Sampling Without Replacement

Introduction

In statistics, sampling is the selection of a subset of elements from a population, here defined as a complete set of subjects of interest.

Since often it is too expensive or logistically impossible to collect data for every case in a population, sampling is instead used as a cheap and fast methodology to estimate its characteristics.

Different sampling schemes exist, but they can be grouped into 2 main categories, i.e. sampling with or without replacement:

sampling with replacement implies each element in the population may appear multiple times in one sample
in sampling without replacement, each member of the population can be chosen only once in one sample

In this article, we show how to draw samples without replacement from a population by using the functions implemented in resampling.

For further information on how to draw repeated samples without replacement, see Resampling without replacement.

Setup

Loading

Firstly, we need to load the resampling R package:

library(resampling)

Seed

Then, we set a seed for the random number generation (RNG). In fact, different R sessions have different seeds created from current time and process ID by default, and consequently different simulation results. By fixing a seed we ensure we will be able to reproduce the results of this vignette. We can specify a seed by calling ?set.seed.

#Set a seed for RNG
set.seed(
  #A seed
  seed = 5381L,                   #a randomly chosen integer value
  #The kind of RNG to use
  kind = "Mersenne-Twister",      #we make explicit the current R default value
  #The kind of Normal generation
  normal.kind = "Inversion"       #we make explicit the current R default value
)

As previously wrote, sampling without replacement implies that elements of a population can be chosen only once in one sample.
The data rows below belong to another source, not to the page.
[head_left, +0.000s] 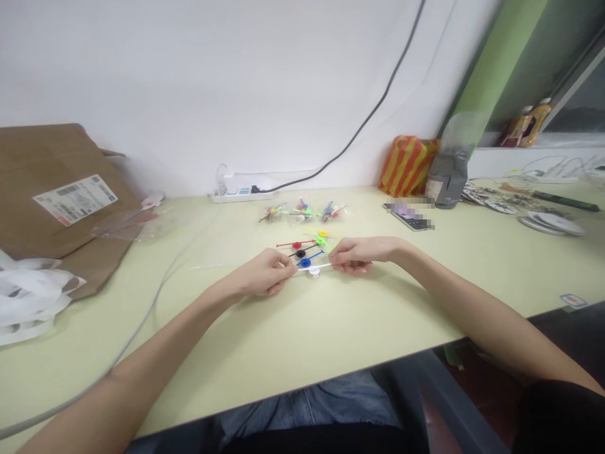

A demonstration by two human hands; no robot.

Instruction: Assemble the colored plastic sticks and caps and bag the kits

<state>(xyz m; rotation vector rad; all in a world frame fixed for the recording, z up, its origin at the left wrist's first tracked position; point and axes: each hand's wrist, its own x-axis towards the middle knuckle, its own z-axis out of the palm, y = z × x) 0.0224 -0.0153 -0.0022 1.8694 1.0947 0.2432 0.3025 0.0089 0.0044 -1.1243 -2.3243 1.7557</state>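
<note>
Left hand (270, 272), right hand (353, 254) pinching 2 ends of white piece (314, 272); blue piece (306, 262) just beyond.

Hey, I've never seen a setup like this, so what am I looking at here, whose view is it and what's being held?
There is no machine here, just a person's two bare hands. The single picture comes from a camera worn on the head, looking forward and down, so you see roughly what the wearer sees. The left hand and right hand pinch opposite ends of a thin white piece with a round middle. Just beyond it on the pale table lie similar small pieces: blue, black, red, green and yellow. Farther back are clear packets of colorful parts, and a power strip by the wall. Brown cardboard stands at the left.
</note>
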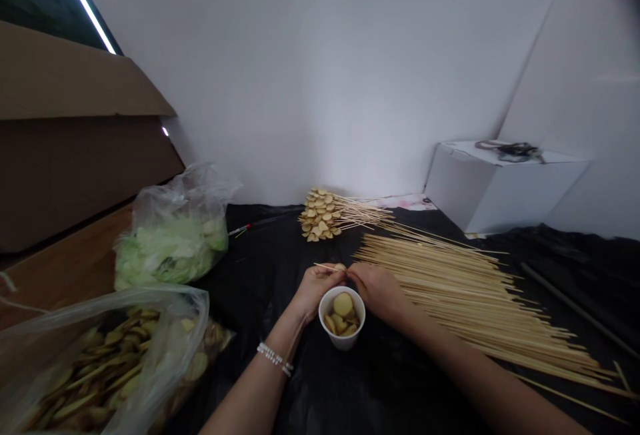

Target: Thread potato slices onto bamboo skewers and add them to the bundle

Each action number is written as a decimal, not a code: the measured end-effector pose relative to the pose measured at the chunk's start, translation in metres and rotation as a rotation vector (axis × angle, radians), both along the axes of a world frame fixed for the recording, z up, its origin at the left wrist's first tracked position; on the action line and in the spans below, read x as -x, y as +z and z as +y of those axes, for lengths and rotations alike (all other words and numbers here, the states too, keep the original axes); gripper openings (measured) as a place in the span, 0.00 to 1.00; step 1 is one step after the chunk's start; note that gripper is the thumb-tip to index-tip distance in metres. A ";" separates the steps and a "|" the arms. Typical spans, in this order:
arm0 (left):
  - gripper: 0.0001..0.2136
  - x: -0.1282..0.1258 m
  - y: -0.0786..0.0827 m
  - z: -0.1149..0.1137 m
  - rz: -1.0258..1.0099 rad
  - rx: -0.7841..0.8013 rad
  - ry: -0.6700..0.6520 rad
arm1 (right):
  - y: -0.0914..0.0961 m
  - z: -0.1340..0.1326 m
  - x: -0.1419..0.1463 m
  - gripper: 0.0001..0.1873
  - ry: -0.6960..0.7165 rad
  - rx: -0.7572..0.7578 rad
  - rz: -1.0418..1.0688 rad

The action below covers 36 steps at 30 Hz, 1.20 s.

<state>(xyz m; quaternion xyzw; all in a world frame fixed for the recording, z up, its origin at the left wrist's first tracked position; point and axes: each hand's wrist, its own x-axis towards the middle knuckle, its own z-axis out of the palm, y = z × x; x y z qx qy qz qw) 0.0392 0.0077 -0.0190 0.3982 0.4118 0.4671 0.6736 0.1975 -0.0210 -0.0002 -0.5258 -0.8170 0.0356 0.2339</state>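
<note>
Nearby, a white cup (342, 343) and loose sticks (465, 301) crowd the right hand (375, 285).

Reaching forward with the bare left forearm (250, 391) from the lower centre and the bare right forearm (465, 365) from the lower right. Holding the bare left hand (320, 288) and the bare right hand (375, 286) close together, almost fingertip to fingertip. Pinching with the left thumb and fingers; curling the right fingers inward.
</note>
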 end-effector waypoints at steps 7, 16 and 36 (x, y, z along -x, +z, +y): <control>0.15 0.013 0.012 0.004 0.077 -0.120 0.048 | 0.007 0.003 -0.012 0.15 -0.133 -0.053 0.102; 0.18 0.028 0.024 0.001 -0.494 0.134 -0.117 | 0.008 0.005 -0.014 0.14 -0.110 -0.077 0.178; 0.08 0.027 0.006 0.014 -0.299 0.085 0.166 | 0.005 0.000 -0.008 0.15 -0.061 -0.088 0.100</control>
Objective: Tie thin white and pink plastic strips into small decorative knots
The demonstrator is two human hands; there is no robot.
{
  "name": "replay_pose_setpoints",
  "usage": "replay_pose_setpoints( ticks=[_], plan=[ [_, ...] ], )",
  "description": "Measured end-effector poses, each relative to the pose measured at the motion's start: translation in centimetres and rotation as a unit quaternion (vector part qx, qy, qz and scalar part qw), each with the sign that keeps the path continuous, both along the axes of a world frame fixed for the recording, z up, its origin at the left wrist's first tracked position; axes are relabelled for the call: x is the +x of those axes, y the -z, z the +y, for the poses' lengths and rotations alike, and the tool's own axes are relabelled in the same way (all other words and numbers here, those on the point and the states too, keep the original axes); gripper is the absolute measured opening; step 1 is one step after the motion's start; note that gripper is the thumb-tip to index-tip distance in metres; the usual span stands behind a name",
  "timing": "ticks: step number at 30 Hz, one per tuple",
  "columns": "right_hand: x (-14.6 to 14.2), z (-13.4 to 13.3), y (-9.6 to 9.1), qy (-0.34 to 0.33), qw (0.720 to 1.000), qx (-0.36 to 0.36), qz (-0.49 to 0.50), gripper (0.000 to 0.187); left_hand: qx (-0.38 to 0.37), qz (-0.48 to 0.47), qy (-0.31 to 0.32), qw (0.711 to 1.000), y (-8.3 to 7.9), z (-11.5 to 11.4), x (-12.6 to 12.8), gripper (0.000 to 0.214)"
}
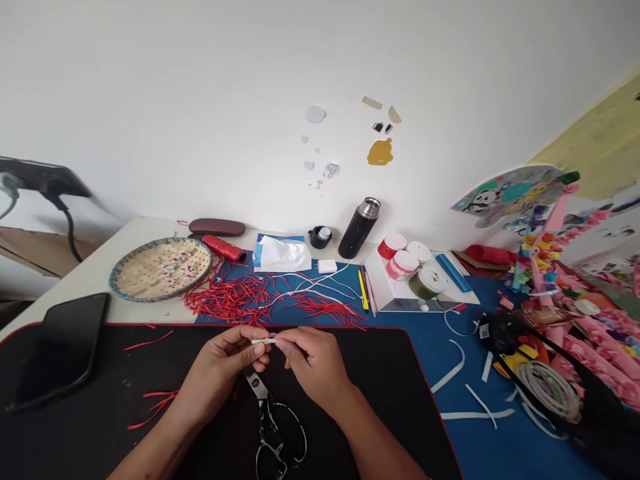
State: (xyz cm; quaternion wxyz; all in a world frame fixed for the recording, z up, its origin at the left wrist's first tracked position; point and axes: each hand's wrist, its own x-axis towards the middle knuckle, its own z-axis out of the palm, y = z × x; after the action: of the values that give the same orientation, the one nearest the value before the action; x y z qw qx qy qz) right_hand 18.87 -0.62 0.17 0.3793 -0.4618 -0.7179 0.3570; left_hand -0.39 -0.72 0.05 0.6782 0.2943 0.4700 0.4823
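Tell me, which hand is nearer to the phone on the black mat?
Left. The left hand is to the right of the phone in the view, apart from it. The right hand is farther right, beyond the left hand.

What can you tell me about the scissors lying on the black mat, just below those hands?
The scissors have pale metal blades with a round dark mark near the top and large, dark looped metal handles. They lie flat on a black desk mat, handles toward the person and blades pointing away, and they look closed or nearly so. The blade tips pass out of sight beneath the person's left hand, so the tips cannot be seen, and it is hard to tell whether the hand touches them.
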Motion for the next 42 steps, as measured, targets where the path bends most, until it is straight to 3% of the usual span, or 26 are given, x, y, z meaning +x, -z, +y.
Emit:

There are different techniques of sampling without replacement, including:

simple random sampling
random sampling with unequal probabilities
stratified sampling
balanced sampling (a special case of stratified sampling)
permutation sampling
k-fold sampling
leave-p-out sampling

The available methods can be listed through the ?listAvailableSamplingMethods function call, setting the input argument to 'rswor'. ?listAvailableSamplingMethods returns a table with two columns:

id: the id of the sampling method, to be used in the function calls
name: the name of the sampling method

#list sampling methods
sampling.methods = listAvailableSamplingMethods(x = 'rswor')

#print in table
knitr::kable(x = sampling.methods)

id	name
rswor	random sampling without replacement
srswor	simple random sampling without replacement
stratified_rswor	stratified random sampling without replacement
balanced_rswor	balanced random sampling without replacement
permutation	permutation sampling
kfolds	random k-fold sampling
stratified_kfolds	stratified k-fold sampling
balanced_kfolds	balanced k-fold sampling
leave_p_out	leave-p-out sampling
leave_one_out	leave-one-out sampling

The name of the sampling functions can be retrieved by calling ?listSamplingFunctionNames.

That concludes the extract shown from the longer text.